School of Pharmacy, Faculty of Medical and Health Sciences, University of Auckland, Auckland, New Zealand.
JMIR Mhealth Uhealth. 2021 Sep 17;9(9):e24352. doi: 10.2196/24352.
Mood disorders are commonly underrecognized and undertreated, as diagnosis is reliant on self-reporting and clinical assessments that are often not timely. Speech characteristics of those with mood disorders differs from healthy individuals. With the wide use of smartphones, and the emergence of machine learning approaches, smartphones can be used to monitor speech patterns to help the diagnosis and monitoring of mood disorders.
The aim of this review is to synthesize research on using speech patterns from smartphones to diagnose and monitor mood disorders.
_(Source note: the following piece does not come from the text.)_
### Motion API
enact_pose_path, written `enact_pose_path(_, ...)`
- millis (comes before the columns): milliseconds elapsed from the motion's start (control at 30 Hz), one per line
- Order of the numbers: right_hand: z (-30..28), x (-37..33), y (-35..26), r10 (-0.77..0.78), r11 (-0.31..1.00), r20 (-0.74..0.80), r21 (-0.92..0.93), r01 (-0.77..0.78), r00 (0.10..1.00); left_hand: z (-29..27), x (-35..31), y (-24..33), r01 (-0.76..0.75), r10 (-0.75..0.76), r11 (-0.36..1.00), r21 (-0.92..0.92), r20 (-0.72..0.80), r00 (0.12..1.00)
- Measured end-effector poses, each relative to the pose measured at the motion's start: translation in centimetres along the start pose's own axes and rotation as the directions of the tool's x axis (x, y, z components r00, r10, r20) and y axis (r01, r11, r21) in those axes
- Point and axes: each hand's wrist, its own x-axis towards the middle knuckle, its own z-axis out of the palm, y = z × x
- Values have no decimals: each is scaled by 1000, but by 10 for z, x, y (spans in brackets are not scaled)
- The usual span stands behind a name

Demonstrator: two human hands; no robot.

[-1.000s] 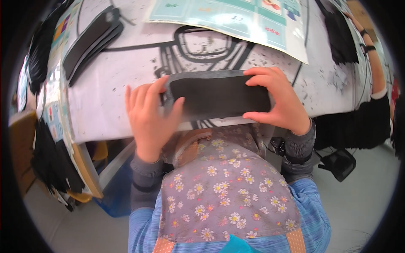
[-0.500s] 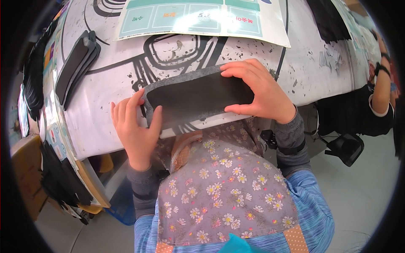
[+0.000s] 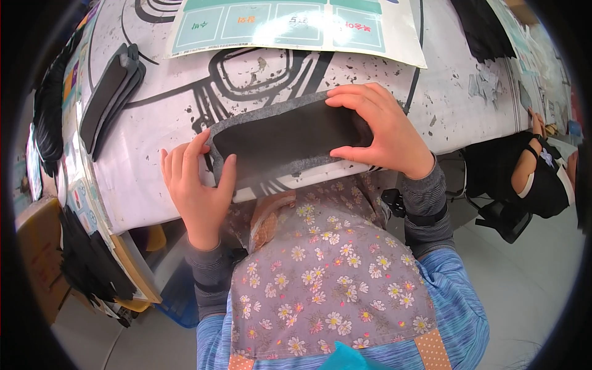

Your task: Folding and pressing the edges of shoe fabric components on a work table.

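Between my two hands is an oblong black piece with a fuzzy grey felt-like border (image 3: 290,139), held over the table's near edge. My left hand (image 3: 198,188) grips its left end, thumb on the near side and fingers at the far corner. At the other end, my right hand (image 3: 385,132) pinches it, fingers over the far edge and thumb along the near edge. The underside of the piece is hidden. Farther left on the table lies a stack of similar dark grey pieces (image 3: 111,98).
A white table cover with black line drawings (image 3: 148,166) is strewn with dark scraps. A glossy printed sheet (image 3: 283,31) lies at the far side, black cloth (image 3: 484,28) at the far right. Black strips (image 3: 92,253) hang at the left. A co-worker in black (image 3: 530,169) sits at the right.
The piece has tilted slightly, so more of its grey near border shows. My right hand has shifted a little. The co-worker at the right has moved, reaching an arm toward the table.
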Motion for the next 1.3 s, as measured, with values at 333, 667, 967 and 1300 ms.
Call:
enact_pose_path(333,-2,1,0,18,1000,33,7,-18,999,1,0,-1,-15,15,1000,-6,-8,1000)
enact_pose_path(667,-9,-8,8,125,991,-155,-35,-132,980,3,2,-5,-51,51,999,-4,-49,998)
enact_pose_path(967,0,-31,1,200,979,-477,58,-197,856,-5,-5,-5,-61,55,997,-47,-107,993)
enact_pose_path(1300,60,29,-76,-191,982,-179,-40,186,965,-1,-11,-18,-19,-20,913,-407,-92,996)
Literature searches of major databases, Medline, PsycInfo, EMBASE, and CINAHL, initially identified 832 relevant articles using the search terms "mood disorders", "smartphone", "voice analysis", and their variants. Only 13 studies met inclusion criteria: use of a smartphone for capturing voice data, focus on diagnosing or monitoring a mood disorder(s), clinical populations recruited prospectively, and in the English language only. Articles were assessed by 2 reviewers, and data extracted included data type, classifiers used, methods of capture, and study results. Studies were analyzed using a narrative synthesis approach.
Studies showed that voice data alone had reasonable accuracy in predicting mood states and mood fluctuations based on objectively monitored speech patterns. While a fusion of different sensor modalities revealed the highest accuracy (97.4%), nearly 80% of included studies were pilot trials or feasibility studies without control groups and had small sample sizes ranging from 1 to 73 participants. Studies were also carried out over short or varying timeframes and had significant heterogeneity of methods in terms of the types of audio data captured, environmental contexts, classifiers, and measures to control for privacy and ambient noise.
Approaches that allow smartphone-based monitoring of speech patterns in mood disorders are rapidly growing. The current body of evidence supports the value of speech patterns to monitor, classify, and predict mood states in real time. However, many challenges remain around the robustness, cost-effectiveness, and acceptability of such an approach and further work is required to build on current research and reduce heterogeneity of methodologies as well as clinical evaluation of the benefits and risks of such approaches.
情绪障碍通常未被充分识别和治疗,因为诊断依赖于自我报告和临床评估,而这些评估往往不够及时。情绪障碍患者的言语特征与健康个体不同。随着智能手机的广泛使用和机器学习方法的出现,智能手机可用于监测言语模式,以帮助诊断和监测情绪障碍。
本综述的目的是综合使用智能手机上的言语模式来诊断和监测情绪障碍的研究。
通过对主要数据库(Medline、PsycInfo、EMBASE 和 CINAHL)进行文献检索,使用“情绪障碍”、“智能手机”、“语音分析”及其变体等搜索词,最初确定了 832 篇相关文章。只有 13 项研究符合纳入标准:使用智能手机捕获语音数据,专注于诊断或监测一种(多种)情绪障碍,前瞻性招募临床人群,且仅限英文文献。由 2 名评审员评估文章,并提取数据类型、使用的分类器、捕获方法和研究结果。使用叙述性综合方法分析研究。
研究表明,仅基于客观监测的言语模式,语音数据在预测情绪状态和情绪波动方面具有合理的准确性。虽然不同传感器模式的融合显示出最高的准确性(97.4%),但近 80%的纳入研究是没有对照组的试点试验或可行性研究,且样本量较小,范围为 1 至 73 名参与者。研究还在短时间或不同时间范围内进行,在捕获的音频数据类型、环境背景、分类器以及控制隐私和环境噪声的措施方面存在显著的方法异质性。
基于智能手机监测情绪障碍言语模式的方法正在迅速发展。现有证据支持使用言语模式实时监测、分类和预测情绪状态。然而,在这种方法的稳健性、成本效益和可接受性方面仍然存在许多挑战,需要进一步的工作来建立在现有研究的基础上,并减少方法学的异质性以及对这种方法的益处和风险的临床评估。